Transforming stories into customers: the three-part email
Telling stories for engagement is one thing; turning people who read your email into customers is another.
Daniel said that his emails have three parts:
- Something interesting – a funny story, anecdote, or something similar.
- To teach something – Daniel turns the story back to a copywriting lesson.
- Selling Something – He adds a call to action at the bottom of his emails.
Another tip Daniel shared is this: if you’re struggling to find things to write about, write down any questions you get from your audience as they come up.
Even if it was a question you didn’t think was relevant, Daniel said it was very likely that other people would have the same question.
The reason this works so well is because it is based on the psychology of the talk show radio, letters to the editor, or comments under news articles.
Daniel said people are hardwired to know what other people are interested in. If you start your email with “A reader asked me the following question …” it will appeal to people.
Write sales emails
Daniel sells every single email he sends. He always recommends setting this expectation early on. This way, the audience gets used to being offered or reminded of the services you are offering.
He said it was no different than going to a supermarket or store. They expect to find things for sale every time that people won’t turn away.
There are times when you want to be more on sales. For example, when you release a new product, promote a sale, etc.
In order to do this, Daniel said that he recommends two things.

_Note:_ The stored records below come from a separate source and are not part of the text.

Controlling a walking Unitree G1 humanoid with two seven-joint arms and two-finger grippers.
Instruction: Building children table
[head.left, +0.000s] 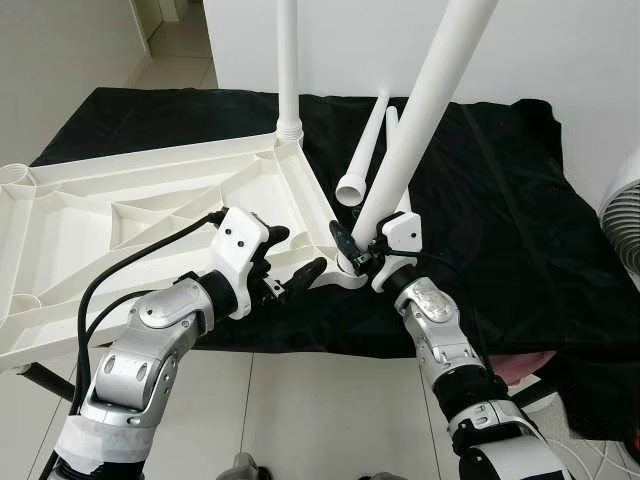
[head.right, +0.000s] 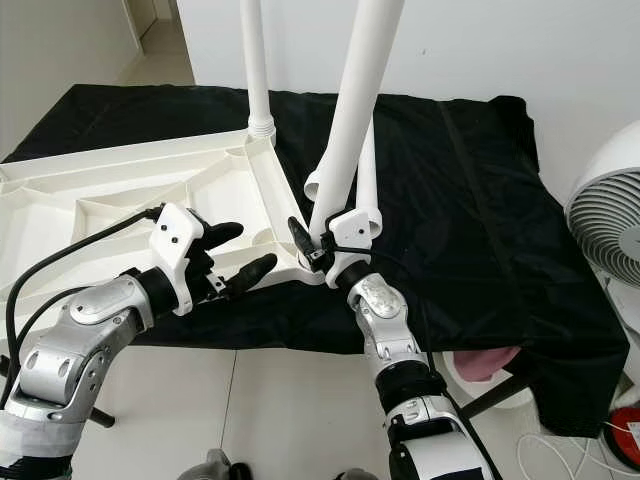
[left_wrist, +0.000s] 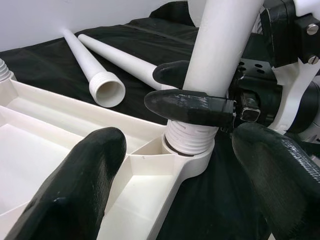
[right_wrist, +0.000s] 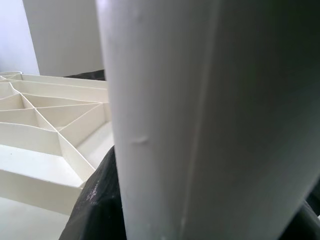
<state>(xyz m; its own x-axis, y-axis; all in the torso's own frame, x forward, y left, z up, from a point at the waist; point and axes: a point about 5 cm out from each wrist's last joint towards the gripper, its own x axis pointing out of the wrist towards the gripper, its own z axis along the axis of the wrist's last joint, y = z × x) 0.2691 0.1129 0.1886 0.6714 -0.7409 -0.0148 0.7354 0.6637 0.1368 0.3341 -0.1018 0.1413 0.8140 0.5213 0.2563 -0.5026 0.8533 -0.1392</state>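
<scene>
A: At the near corner of the upturned white tabletop (head.left: 150, 200), which lies on a black cloth (head.left: 500, 200), where is the leg?

B: The tilted table leg (head.left: 425, 105) stands with its threaded foot in the corner socket (left_wrist: 192, 162). The right gripper (head.left: 358, 255) is clamped round it just above the threads, one black finger (left_wrist: 192, 107) crossing its front.

A: And the other arm?

B: The left gripper (head.left: 290, 265) sits just beside that corner, over the tabletop's edge, its fingers spread wide and holding nothing.

A: What are the parts like?

B: The tabletop is smooth white plastic, its underside a web of ribs forming triangular pockets. The legs are long, tapering tubes with ridged screw ends. A second leg (head.left: 288, 65) stands upright in the far corner socket. Two spare legs (head.left: 372, 145) lie side by side on the cloth just beyond the gripped one, hollow ends towards the robot.

A: Do the views differ?

B: The left wrist view shows the threads sitting partly above the socket rim, too small to judge from the head. The right wrist view shows the leg's surface close up, with the ribbing behind. The right eye view takes in a white fan (head.right: 605, 225) at the right.
</scene>
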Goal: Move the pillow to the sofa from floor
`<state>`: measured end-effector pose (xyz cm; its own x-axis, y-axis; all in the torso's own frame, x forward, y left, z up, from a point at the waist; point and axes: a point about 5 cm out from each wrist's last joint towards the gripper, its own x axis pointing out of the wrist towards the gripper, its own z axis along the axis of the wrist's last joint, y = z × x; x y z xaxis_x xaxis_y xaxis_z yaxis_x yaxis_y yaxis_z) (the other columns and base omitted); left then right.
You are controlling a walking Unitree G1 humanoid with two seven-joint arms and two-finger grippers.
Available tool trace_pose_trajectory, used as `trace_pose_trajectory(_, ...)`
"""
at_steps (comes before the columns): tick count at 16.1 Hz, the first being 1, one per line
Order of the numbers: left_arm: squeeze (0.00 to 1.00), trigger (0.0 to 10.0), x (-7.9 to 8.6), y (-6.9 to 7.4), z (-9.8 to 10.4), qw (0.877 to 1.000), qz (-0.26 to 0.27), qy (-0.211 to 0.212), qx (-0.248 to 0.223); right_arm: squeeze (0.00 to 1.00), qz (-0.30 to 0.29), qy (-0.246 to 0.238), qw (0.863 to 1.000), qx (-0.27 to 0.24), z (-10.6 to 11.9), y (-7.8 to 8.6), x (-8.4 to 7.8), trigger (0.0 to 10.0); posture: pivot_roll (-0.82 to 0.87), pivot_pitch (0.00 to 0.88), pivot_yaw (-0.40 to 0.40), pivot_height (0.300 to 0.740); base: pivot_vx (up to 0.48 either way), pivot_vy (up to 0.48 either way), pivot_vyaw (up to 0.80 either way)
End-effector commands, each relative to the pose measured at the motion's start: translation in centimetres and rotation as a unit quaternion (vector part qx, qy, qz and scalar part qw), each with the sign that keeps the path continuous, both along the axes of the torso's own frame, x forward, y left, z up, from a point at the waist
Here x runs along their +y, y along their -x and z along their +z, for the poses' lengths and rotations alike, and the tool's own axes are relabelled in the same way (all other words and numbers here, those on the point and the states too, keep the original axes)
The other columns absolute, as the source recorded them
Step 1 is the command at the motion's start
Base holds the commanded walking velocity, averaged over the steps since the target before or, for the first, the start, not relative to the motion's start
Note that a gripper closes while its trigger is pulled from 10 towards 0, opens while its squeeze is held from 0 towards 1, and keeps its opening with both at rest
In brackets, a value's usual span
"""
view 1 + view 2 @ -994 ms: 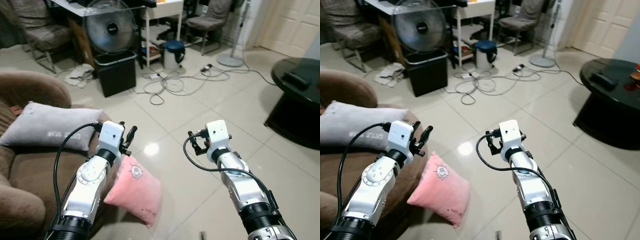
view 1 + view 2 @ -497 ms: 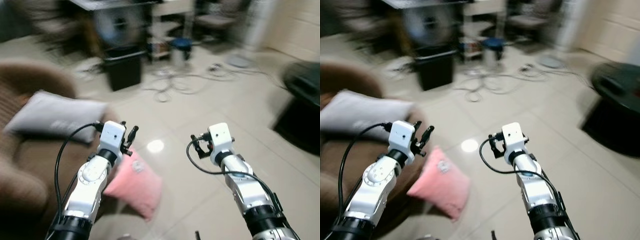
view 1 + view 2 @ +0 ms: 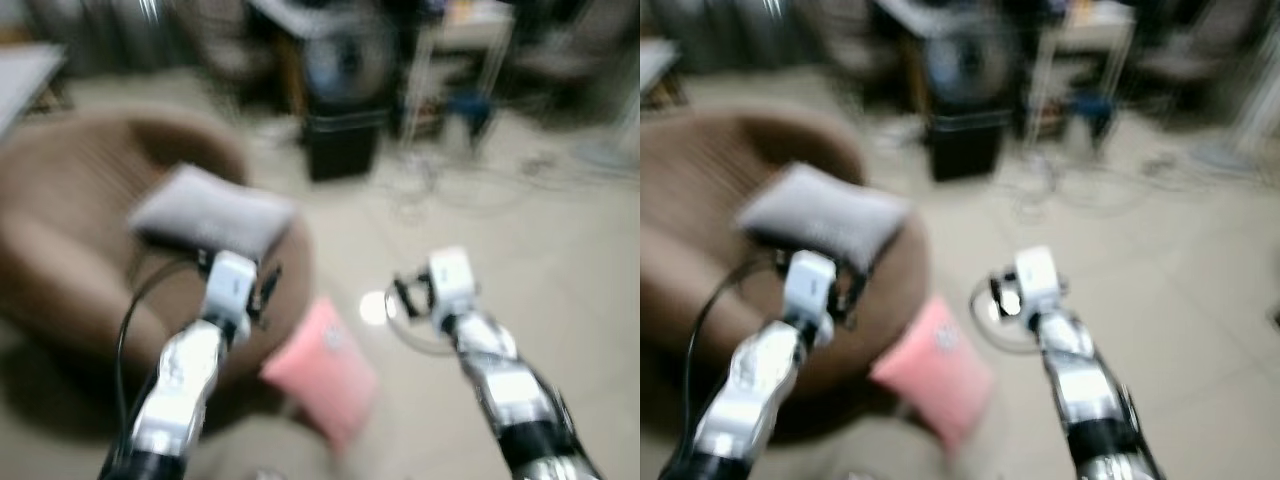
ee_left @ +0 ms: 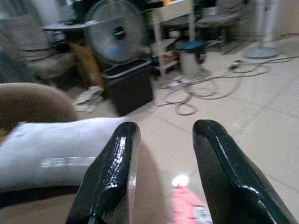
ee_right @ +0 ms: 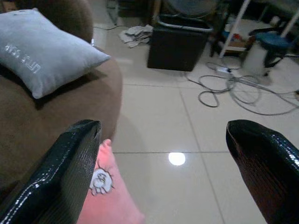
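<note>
The pink pillow (image 3: 322, 370) lies on the tiled floor (image 3: 520, 250), propped against the front of the brown sofa (image 3: 80, 230), between the robot's two raised arms and slightly to the left of centre. It has not been picked up. A grey pillow (image 3: 210, 210) already sits on the sofa seat, further away and to the left.

Left gripper (image 4: 163, 177): fingers parted, nothing between them, held above the sofa edge with the pink pillow just below and beyond. Right gripper (image 5: 163, 172): fingers spread wide, empty, hovering over the floor to the right of the pink pillow, whose printed corner shows beside the near finger (image 5: 60, 172).

The head views are heavily blurred, which suggests the robot is turning or walking; fine detail in them cannot be trusted.

Step in hand, as judged: squaring up to the pillow before reaching down.

- Come to rest before committing either arm, so the aim is taken from a steady view
- Lower a gripper onto the free upper corner or edge, where the fabric can be pinched, not the flat face
- Close firmly; soft filling may slip from a shallow pinch
- Lift clear of the sofa front, then set down on bare seat beside the grey pillow

Background fan (image 4: 114, 32), black bin (image 5: 180, 42) and floor cables (image 5: 243, 88) lie far off, clear of the reach
</note>
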<state>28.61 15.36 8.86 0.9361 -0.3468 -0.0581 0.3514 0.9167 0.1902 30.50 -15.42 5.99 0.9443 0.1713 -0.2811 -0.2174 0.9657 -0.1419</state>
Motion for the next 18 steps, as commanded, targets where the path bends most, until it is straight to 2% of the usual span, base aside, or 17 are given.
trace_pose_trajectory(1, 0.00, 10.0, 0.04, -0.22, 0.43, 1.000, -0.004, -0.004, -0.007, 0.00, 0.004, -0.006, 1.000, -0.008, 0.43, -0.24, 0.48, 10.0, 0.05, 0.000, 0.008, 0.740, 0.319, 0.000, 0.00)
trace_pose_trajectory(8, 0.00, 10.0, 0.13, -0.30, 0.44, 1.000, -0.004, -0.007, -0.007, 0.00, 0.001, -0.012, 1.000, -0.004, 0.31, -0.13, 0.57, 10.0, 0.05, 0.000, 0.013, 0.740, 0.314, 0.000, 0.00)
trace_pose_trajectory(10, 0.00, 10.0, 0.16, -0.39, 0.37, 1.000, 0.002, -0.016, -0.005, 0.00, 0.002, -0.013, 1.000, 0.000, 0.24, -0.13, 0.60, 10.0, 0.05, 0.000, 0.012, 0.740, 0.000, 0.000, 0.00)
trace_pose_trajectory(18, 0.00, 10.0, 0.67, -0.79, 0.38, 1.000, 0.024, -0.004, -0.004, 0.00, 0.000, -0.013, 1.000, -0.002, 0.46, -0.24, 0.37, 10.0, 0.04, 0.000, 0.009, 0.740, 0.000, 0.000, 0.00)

Both of these can be achieved by optimizing your normal email:
- Adding a discount, temporary incentive or bonus offer and
- Bind the offer to a deadline
Daniel also said you should try to increase the frequency of sales (unless you are already sending one email a day) and keep your emails in a fun, personable tone.

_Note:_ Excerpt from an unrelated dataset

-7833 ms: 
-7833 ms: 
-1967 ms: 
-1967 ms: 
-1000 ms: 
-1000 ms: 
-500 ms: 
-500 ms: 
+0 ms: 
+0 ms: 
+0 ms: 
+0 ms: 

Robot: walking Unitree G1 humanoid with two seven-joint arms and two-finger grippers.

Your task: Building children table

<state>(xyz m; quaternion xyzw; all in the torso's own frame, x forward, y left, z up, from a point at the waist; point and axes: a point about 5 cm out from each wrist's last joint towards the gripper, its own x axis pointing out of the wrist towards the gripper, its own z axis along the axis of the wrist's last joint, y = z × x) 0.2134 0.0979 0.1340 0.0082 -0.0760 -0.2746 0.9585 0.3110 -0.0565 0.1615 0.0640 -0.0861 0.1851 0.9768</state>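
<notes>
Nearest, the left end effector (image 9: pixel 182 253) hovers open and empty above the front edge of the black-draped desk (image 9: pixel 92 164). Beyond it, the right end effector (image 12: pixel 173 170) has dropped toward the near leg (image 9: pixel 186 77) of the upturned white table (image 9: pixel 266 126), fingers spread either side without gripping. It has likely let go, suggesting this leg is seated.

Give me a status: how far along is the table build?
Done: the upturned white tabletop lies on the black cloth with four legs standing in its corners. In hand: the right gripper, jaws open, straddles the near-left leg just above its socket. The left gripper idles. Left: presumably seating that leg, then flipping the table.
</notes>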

Daniel’s # 1 tip for Side Hustle Nation
“Your personality is like a cowbell, you have to add more.”
Bonus round: become a copywriter
How did you become a copywriter?
Daniel didn’t have the most conventional way of writing. It all started in 2015 when Daniel saw a copywriting contest by bestselling author Ramit Sethi.
The competition consisted of writing a sales letter to encourage attendees to attend a webinar. Daniel said he had never heard the word “copy” in connection with the letter at this point, but decided to write a submission.
He wrote what was called a “shitty little sales letter” called “How I Made My Wife Spend $ 200 on an eBook” and posted it on Facebook.
Daniel won the competition and won a 30 minute consultation with Ramit. Ramit gave him some general tips as Daniel wasn’t actually a copywriter at the time.
Win jobs at Upwork
This led Daniel to search for texts for Upwork. Daniel had found a great way to land jobs on the platform within a week of no experience.
He would research the companies that are looking for copywriters. Find out what it is about and send them samples of his work. Basically they make his suggestion to suit their job descriptions and they would be impressed and hire him.
Daniel would then go the extra mile and deliver. He sent the copy requested on the job along with keyword research, slogans, and anything else he believed would add value.
He continued to do this and increased his rate. Within a year, Daniel was billed at $ 200 an hour and was one of the top rated copywriters at Upwork.
This led to customers being approached to work on large projects, eventually building their own email list, and building an audience.
All of this while working in 12-hour shifts on an offshore oil rig as an electrical engineer!